> Given material
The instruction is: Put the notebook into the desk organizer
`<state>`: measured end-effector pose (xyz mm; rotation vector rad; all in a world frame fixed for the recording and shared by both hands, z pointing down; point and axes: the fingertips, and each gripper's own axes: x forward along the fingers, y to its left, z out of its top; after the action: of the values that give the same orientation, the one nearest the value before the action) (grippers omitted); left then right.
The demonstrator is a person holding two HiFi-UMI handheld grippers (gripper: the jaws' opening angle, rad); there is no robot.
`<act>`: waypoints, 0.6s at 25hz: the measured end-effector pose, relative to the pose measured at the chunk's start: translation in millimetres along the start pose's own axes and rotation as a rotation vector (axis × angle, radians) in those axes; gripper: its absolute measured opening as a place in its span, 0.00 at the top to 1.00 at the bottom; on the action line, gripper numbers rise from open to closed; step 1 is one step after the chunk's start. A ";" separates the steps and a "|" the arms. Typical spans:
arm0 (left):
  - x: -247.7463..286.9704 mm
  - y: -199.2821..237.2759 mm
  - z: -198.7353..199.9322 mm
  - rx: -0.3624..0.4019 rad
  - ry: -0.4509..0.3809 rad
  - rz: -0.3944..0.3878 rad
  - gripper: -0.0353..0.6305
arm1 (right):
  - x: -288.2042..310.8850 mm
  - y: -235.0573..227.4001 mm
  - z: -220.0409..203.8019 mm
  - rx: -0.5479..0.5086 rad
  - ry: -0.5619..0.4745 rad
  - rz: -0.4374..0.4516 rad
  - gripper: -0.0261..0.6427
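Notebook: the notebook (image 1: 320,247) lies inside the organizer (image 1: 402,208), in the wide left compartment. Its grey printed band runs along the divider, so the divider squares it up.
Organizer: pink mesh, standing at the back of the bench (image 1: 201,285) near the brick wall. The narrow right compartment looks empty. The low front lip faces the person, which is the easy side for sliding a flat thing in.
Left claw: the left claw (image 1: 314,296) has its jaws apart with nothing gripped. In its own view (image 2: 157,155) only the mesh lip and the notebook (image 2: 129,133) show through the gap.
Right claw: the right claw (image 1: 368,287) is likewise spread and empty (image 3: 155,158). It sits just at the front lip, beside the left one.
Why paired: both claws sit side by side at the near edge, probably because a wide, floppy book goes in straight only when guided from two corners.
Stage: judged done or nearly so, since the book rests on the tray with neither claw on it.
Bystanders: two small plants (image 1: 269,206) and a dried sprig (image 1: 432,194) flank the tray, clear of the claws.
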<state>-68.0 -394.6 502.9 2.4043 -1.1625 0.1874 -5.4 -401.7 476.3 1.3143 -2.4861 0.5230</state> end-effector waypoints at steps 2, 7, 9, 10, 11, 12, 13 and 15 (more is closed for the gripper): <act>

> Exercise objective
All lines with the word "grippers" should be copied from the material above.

> Response
`<state>`: measured end-effector pose (xyz mm; rotation vector rad; all in a world frame fixed for the recording and shared by both hands, z pointing down; point and axes: the fingertips, and each gripper's own axes: x forward along the fingers, y to its left, z out of its top; after the action: of the values that give the same orientation, the one nearest the value before the action) (grippers omitted); left then right.
The demonstrator is a person holding two HiFi-UMI handheld grippers (gripper: the jaws' opening angle, rad); there is no robot.

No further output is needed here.